Crispy Shredded Chicken
- two hundred fifty g Boneless chicken thigh/breast
- one Egg white
- one cup Corn/potato flour
- half Bell pepper
- three to four Spring onions
- three Cloves Garlic
- Oil for frying
- one tbsp Light soy sauce
- one tsp Garlic paste
- one tsp Sesame oil
- half tsp Sugar
- a quarter tsp Black pepper
Stir Fry Sauce
- two tbsp Light soy sauce
- one tsp Dark soy sauce
- two tbsp Fresh lemon juice
- two tbsp Honey
Cut chicken into thin strips. Marinate the chicken strips with the all ingredients in the marinate list. Mix well and marinate for fifteen mins.
Cut bell pepper into thin slices. Cut spring onions into 1″ pieces.
In a small bowl mix all the ingredients from the stir fry sauce list and set aside.
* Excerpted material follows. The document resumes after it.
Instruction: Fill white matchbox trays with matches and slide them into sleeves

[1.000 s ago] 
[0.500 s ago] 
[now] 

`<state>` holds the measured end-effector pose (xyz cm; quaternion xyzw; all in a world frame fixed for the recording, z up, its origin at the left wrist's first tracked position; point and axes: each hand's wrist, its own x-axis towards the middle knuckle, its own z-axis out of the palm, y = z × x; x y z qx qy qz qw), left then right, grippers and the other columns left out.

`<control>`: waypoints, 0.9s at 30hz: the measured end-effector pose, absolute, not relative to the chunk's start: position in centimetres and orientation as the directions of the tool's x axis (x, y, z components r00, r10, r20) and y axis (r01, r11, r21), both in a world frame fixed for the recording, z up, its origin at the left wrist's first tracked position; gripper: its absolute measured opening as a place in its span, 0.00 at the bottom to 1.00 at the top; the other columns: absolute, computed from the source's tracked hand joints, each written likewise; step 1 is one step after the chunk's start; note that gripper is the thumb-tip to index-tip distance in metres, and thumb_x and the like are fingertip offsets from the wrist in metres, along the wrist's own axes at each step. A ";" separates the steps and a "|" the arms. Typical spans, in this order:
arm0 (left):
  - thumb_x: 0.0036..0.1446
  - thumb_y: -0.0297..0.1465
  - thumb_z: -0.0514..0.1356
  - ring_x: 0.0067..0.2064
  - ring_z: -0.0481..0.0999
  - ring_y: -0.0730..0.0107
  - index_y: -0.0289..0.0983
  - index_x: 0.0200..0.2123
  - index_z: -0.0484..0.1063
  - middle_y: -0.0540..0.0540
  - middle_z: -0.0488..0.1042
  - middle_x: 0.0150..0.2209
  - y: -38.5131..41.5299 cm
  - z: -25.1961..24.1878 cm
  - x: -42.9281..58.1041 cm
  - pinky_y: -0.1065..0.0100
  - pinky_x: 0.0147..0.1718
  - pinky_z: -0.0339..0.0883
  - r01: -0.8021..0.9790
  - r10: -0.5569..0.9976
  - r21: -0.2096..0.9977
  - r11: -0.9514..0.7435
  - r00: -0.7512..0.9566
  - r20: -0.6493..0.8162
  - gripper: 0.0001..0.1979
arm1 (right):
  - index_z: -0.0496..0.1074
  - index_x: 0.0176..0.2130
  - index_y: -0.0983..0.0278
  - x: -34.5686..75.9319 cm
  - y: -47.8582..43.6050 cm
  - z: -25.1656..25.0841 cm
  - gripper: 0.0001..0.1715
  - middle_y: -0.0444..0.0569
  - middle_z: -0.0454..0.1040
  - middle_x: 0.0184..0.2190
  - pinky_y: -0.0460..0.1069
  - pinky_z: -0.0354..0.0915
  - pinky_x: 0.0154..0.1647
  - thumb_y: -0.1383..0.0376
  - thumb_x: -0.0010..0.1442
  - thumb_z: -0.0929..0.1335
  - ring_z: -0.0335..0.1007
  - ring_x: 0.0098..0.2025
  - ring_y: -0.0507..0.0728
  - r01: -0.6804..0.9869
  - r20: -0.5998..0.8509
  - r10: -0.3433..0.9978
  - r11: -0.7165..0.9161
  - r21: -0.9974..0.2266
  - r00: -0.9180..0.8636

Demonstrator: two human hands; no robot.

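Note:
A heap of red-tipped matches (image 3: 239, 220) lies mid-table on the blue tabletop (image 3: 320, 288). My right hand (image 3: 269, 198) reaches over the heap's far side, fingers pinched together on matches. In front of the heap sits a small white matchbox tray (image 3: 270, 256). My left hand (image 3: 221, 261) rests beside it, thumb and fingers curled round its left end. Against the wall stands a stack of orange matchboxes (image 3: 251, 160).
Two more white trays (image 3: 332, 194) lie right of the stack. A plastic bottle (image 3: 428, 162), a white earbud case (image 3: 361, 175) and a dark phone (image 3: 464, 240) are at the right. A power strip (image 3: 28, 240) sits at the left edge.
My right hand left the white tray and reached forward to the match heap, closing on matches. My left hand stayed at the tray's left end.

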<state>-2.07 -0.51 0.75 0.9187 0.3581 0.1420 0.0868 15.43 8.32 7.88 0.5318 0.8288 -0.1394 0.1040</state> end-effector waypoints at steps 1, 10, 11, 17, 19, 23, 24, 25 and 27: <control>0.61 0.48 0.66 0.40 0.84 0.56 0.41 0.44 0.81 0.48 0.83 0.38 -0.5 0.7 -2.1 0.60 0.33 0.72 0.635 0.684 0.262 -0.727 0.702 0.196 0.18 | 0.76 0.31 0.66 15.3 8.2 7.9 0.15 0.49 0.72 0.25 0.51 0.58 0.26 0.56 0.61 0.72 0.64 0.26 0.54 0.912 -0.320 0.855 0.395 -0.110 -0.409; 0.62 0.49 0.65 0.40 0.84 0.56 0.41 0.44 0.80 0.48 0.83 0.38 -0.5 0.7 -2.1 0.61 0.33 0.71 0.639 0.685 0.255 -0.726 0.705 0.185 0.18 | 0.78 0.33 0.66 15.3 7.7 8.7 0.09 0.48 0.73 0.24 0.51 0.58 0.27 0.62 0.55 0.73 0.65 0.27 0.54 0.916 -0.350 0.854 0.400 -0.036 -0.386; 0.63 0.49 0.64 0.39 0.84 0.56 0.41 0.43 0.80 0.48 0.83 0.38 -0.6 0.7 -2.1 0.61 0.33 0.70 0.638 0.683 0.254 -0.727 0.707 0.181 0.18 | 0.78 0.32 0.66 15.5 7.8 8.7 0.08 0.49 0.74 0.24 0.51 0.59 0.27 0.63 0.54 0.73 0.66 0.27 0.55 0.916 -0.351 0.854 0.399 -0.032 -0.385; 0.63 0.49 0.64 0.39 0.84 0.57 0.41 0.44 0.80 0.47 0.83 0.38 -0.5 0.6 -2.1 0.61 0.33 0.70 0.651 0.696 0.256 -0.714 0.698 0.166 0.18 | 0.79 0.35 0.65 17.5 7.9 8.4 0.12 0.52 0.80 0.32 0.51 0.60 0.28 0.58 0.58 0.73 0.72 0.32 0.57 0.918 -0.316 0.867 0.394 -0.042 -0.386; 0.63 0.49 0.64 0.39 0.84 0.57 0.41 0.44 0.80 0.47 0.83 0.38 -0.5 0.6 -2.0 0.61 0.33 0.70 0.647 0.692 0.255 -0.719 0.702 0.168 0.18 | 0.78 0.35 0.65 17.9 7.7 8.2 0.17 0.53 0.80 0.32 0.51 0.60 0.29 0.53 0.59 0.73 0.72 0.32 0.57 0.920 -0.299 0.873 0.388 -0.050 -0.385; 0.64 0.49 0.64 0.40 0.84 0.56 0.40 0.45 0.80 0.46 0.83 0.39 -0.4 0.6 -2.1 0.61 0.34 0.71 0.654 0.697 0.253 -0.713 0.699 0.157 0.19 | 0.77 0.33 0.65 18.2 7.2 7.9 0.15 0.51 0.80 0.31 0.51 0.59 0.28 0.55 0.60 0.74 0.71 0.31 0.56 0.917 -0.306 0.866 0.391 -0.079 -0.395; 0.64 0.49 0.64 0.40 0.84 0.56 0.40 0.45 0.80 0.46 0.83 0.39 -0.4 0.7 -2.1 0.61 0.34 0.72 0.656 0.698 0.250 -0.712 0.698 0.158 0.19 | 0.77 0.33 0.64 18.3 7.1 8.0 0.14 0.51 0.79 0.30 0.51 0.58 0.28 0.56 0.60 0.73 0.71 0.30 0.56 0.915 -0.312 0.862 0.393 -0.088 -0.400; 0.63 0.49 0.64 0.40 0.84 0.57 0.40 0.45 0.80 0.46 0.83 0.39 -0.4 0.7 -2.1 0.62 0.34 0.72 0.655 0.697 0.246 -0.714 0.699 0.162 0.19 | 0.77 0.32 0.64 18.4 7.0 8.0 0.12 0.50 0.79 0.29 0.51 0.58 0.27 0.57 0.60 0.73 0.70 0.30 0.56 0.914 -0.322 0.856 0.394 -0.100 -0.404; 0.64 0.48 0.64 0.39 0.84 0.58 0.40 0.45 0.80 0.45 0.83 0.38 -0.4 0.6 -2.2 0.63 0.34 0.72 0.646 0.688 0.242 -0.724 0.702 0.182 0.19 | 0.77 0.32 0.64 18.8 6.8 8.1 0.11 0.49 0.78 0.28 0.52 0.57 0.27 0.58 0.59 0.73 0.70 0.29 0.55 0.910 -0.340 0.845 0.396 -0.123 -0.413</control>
Break one egg white into the the marinated chicken strips. Mix well.
Coat the chicken strips with one cup of corn/potato flour. Make sure all the chicken strips are separated. ( Add more flour if needed ) Toss the excess flour out before frying.
Heat the oil into high heat about three hundred fifty° F. Add the coated chicken and deep fry for one to two mins till crispy golden brown.
Remove from oil and transfer to paper towel or cooling rack.
Heat the wok/pan to medium high heat. Drizzle a tablespoon of oil, add the garlic and stir for few seconds, then add the bell pepper slices and stir for few seconds.
Pour the sauce mix, let it simmer for 5 seconds, add the chicken strips in, add the spring onions. Stir well to combine all ingredients with high heat for 1- 2 mins.
Transfer to serving plate. Serve immediately!
Match with hot steamed/cooked rice or stir fry noodle. Perfect as a savoury snack or starter.